Los 199 municipios veracruzanos incorporados al esquema de bursatilización aprobado en 2008 avalaron de manera unánime la estrategia financiera impulsada por la gobernadora Rocío Nahle García para poner fin a una deuda que durante casi dos décadas comprometió parte de sus participaciones federales.
El acuerdo fue respaldado por ayuntamientos gobernados por distintas fuerzas políticas, entre ellas Morena, Partido Verde, Partido del Trabajo, Partido Acción Nacional, Partido Revolucionario Institucional y Movimiento Ciudadano, quienes coincidieron en la necesidad de resolver un problema financiero que afectaba por igual a los municipios, independientemente de su filiación partidista.
Esta propuesta fue diseñada por el gobierno estatal a través de la Secretaría de Finanzas y Planeación, encabezada por Miguel Santiago Reyes Hernández, y busca liquidar anticipadamente un esquema de deuda que originalmente sería vigente hasta 2036.
El origen del problema se remonta a 2008, cuando 199 municipios participaron en un mecanismo de bursatilización respaldado con participaciones federales. A través de dicho esquema obtuvieron financiamiento por poco más de 1 mil 200 millones de pesos, con lo que compartieron ingresos futuros para garantizar el pago de la deuda.
De acuerdo con la información presentada por el gobierno estatal, durante los últimos 18 años los municipios han desembolsado más de 2 mil 500 millones de pesos. Sin embargo, gran parte de esos recursos se destinó al pago de intereses y costos financieros, mientras que el saldo principal permaneció prácticamente sin modificaciones.
Para 2026, el adeudo pendiente aún superaba los 1 mil 500 millones de pesos, situación que continuaba limitando la capacidad financiera de los gobiernos municipales.
El plan aprobado establece que el Gobierno de Veracruz asumirá aproximadamente 75 por ciento del saldo pendiente, mientras que los municipios cubrirán el 25 por ciento restante mediante un esquema de pagos reestructurado con vencimiento previsto para 2030.
Con ello, se pretende cancelar seis años antes una obligación financiera que originalmente concluirá en 2036, y poner fin a las retenciones realizadas a través del fideicomiso de bursatilización.

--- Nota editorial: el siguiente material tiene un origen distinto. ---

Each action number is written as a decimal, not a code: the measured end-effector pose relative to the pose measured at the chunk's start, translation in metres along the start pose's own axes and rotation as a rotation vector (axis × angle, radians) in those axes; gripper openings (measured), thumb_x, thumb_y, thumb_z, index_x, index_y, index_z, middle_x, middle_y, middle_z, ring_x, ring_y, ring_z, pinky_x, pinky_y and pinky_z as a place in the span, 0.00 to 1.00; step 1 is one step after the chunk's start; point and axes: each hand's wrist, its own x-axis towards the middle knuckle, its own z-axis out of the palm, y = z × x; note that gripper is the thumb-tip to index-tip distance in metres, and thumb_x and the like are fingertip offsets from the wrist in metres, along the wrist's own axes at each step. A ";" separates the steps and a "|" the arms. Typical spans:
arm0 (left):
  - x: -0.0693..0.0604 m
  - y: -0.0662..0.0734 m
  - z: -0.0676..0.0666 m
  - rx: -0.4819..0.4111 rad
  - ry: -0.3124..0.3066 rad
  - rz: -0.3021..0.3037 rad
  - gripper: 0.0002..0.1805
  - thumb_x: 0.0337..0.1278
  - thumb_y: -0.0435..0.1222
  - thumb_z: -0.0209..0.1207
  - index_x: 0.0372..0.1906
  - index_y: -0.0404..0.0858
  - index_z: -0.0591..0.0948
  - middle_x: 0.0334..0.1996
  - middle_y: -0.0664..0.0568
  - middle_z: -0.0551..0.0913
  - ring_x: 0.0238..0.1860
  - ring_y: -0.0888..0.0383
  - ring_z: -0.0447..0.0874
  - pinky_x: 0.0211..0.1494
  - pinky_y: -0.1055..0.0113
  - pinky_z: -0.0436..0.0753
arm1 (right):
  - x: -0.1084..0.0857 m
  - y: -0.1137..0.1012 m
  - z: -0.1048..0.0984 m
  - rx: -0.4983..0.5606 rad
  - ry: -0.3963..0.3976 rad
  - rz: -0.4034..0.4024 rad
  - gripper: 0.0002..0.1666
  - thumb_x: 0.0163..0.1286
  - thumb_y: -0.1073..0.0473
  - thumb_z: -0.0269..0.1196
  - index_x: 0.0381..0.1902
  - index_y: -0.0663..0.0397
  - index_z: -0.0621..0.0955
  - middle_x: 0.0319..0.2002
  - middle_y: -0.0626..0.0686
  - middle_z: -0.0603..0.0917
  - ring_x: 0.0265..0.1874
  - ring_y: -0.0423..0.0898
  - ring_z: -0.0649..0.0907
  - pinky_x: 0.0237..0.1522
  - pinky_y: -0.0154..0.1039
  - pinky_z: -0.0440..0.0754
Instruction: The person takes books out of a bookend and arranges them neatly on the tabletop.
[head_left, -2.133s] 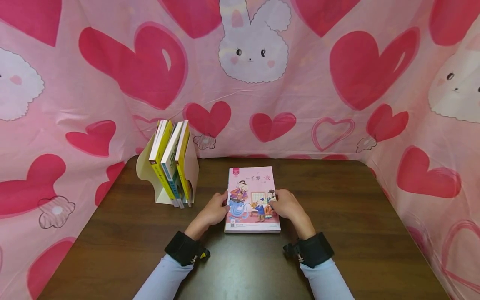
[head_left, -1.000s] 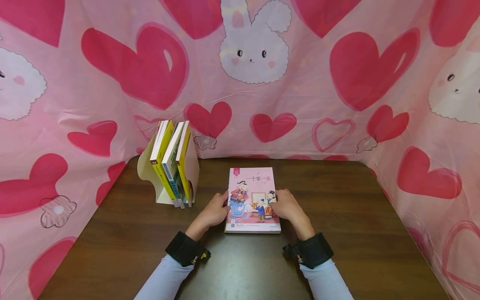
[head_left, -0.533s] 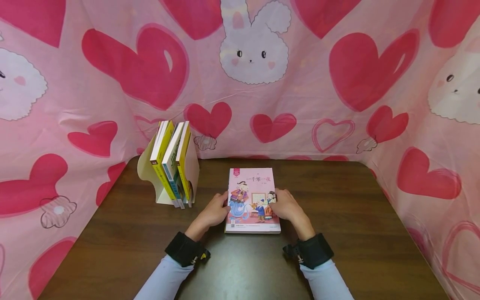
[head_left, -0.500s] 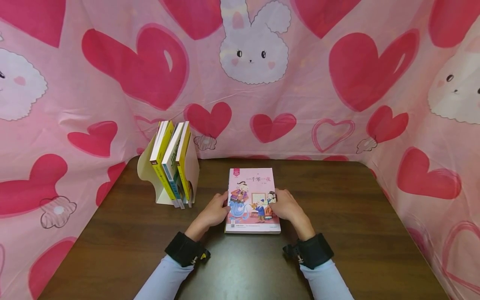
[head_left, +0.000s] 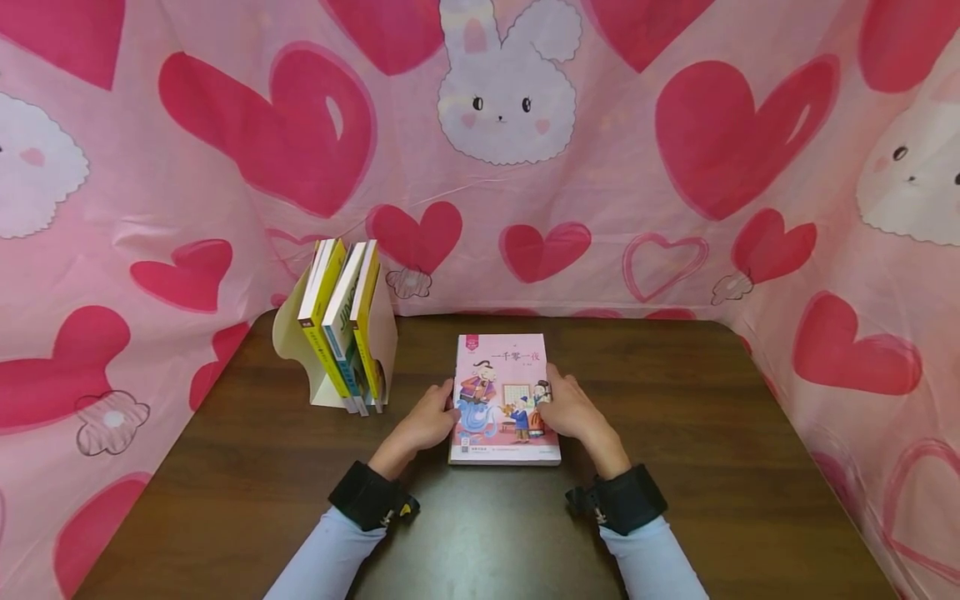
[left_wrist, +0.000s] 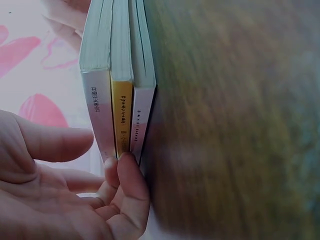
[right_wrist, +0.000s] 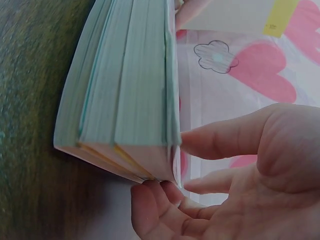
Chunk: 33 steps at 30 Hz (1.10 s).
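Observation:
A stack of three books lies flat on the table, topped by a pink picture-covered book (head_left: 506,367) with a Chinese title. In the left wrist view, a yellow spine (left_wrist: 122,107) sits between the pink-and-white top spine and a white bottom spine (left_wrist: 142,107). My left hand (head_left: 426,423) holds the spine side, curled fingertips against the spines and thumb by the cover's edge. My right hand (head_left: 579,414) grips the opposite side, its thumb on the cover's edge and its fingers at the stack's lower corner in the right wrist view. Page edges (right_wrist: 142,75) show there.
Left of the stack, a cream book holder (head_left: 288,329) stands near the table's back, holding several upright books, one with a yellow spine (head_left: 322,292). The dark wooden table (head_left: 675,467) meets a pink heart-and-rabbit cloth (head_left: 615,167) behind and at both sides.
The right hand's index finger has straightened a little, up along the stack's edge. Left fingers have shifted slightly. The books stay in place.

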 end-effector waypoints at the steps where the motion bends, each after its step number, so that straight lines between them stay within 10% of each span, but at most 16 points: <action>1: 0.000 0.000 0.000 -0.009 0.004 -0.003 0.37 0.73 0.30 0.58 0.81 0.27 0.58 0.48 0.41 0.71 0.52 0.44 0.72 0.54 0.51 0.72 | 0.000 0.000 0.000 0.010 -0.003 -0.004 0.46 0.75 0.62 0.60 0.83 0.68 0.53 0.70 0.76 0.65 0.61 0.65 0.73 0.68 0.63 0.70; 22: -0.002 -0.008 -0.007 -0.093 -0.004 0.095 0.34 0.73 0.31 0.59 0.78 0.27 0.63 0.39 0.45 0.73 0.40 0.50 0.72 0.40 0.62 0.69 | -0.002 -0.003 -0.001 -0.019 0.072 -0.063 0.38 0.77 0.57 0.61 0.76 0.73 0.66 0.63 0.72 0.71 0.62 0.67 0.71 0.67 0.66 0.70; 33: -0.016 -0.004 -0.017 -0.098 0.175 0.088 0.11 0.77 0.37 0.60 0.55 0.35 0.82 0.37 0.48 0.78 0.38 0.52 0.76 0.39 0.62 0.77 | -0.003 -0.004 -0.004 0.077 0.150 -0.089 0.18 0.79 0.57 0.61 0.58 0.64 0.82 0.44 0.60 0.83 0.43 0.56 0.80 0.48 0.53 0.82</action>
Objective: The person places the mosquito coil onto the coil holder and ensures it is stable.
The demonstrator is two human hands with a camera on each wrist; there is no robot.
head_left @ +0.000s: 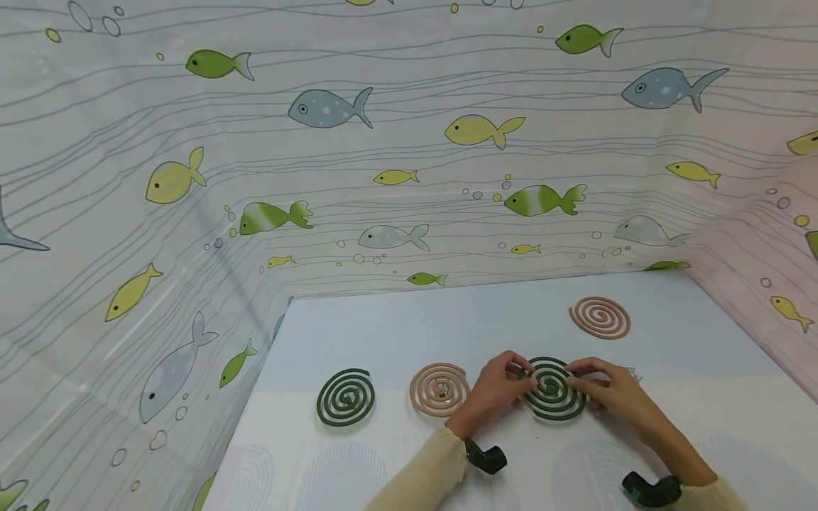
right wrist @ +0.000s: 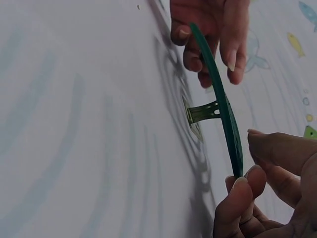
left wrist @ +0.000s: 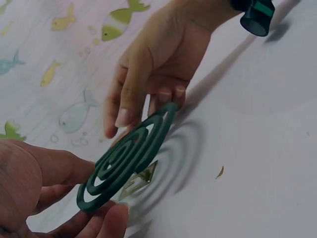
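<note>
A green mosquito coil is between my two hands, above the white table. My left hand holds its left edge, thumb on top and other fingers below in the left wrist view. At the opposite edge my right hand has its fingertips around the rim, some of them under it. A small metal stand props the coil's middle from underneath, its base on the table. The coil stands tilted in both wrist views. Just left of my left hand lies a brown mosquito coil, with metal showing at its centre.
Another green coil lies at the left, also with something at its centre. Farther back on the right is a second brown coil. A tiny brown fragment lies on the table. Fish-patterned sheeting surrounds the back and sides.
</note>
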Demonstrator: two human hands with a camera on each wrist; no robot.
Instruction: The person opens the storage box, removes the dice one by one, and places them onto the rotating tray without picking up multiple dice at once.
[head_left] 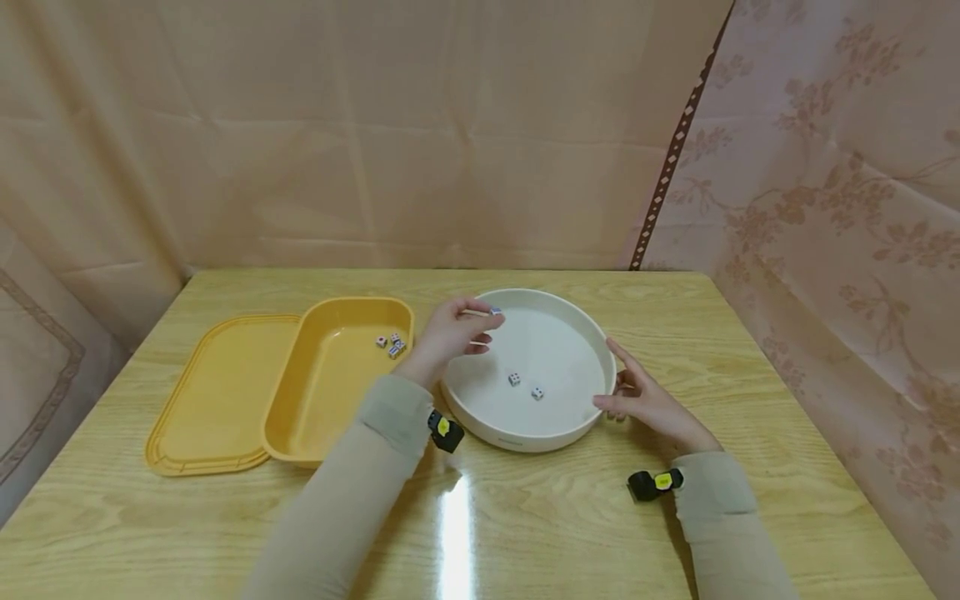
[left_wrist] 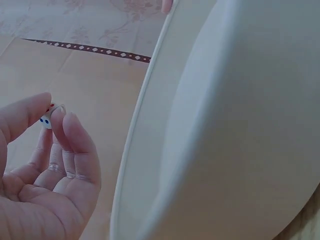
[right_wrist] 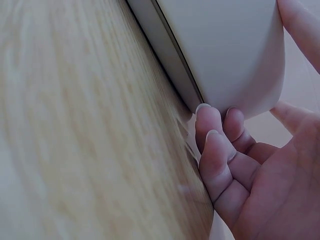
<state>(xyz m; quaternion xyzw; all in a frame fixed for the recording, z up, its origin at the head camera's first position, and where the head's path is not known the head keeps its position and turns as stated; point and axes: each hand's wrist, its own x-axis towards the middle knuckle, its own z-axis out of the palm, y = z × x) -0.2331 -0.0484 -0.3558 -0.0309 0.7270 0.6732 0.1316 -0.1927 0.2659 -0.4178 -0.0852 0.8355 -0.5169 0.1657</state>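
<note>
My left hand (head_left: 448, 335) pinches a white die (head_left: 496, 312) between thumb and fingertips, over the left side of a round white tray (head_left: 555, 346). In the left wrist view this die (left_wrist: 46, 121) shows red and blue dots, and the other fingers are loosely bent. Two dice (head_left: 513, 379) lie apart on the tray's floor. My right hand (head_left: 648, 408) grips the tray's right wall, thumb at the rim. From the right wrist, its bent fingers (right_wrist: 215, 155) are seen low against the outer wall. Several dice (head_left: 396, 347) sit in the far right part of a yellow box (head_left: 318, 400).
A yellow lid (head_left: 217, 400) lies flat on the wooden table (head_left: 540, 525), partly under the box's left side. The box stands just left of the tray. A curtain (head_left: 420, 150) hangs behind the table's far edge, and a flowered one (head_left: 862, 208) on the right.
</note>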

Tras la aprobación de los cabildos y el aval del Congreso local, el siguiente paso será formalizar las notificaciones correspondientes a las instituciones financieras involucradas y efectuar los pagos necesarios para liberar los recursos retenidos.
Según el calendario planteado por la administración estatal, los municipios comenzarían a recibir de manera íntegra sus participaciones federales a partir de agosto de este año.
Estos recursos representan una de las principales fuentes de financiamiento para los gobiernos municipales, y son fundamentales para sostener servicios públicos como alumbrado, pavimentación y obras de infraestructura social. La liberación de estos fondos permitirá ampliar la capacidad de inversión de los ayuntamientos y fortalecer la atención de necesidades prioritarias en las comunidades.
En un escenario político marcado por la pluralidad en Veracruz, la aprobación unánime del rescate financiero destaca por el nivel de consenso alcanzado entre administraciones municipales con proyectos políticos distintos.
La medida fue presentada por el gobierno estatal como una estrategia para recuperar recursos públicos y destinarlos de manera directa a obras y servicios para la población, y así dejar a un lado un esquema financiero que durante años absorbió una parte importante de los ingresos municipales.
Con este acuerdo, los 199 ayuntamientos involucrados encontraron un objetivo en común: fortalecer las finanzas locales y recuperar capacidad presupuestal para impulsar el desarrollo de sus comunidades.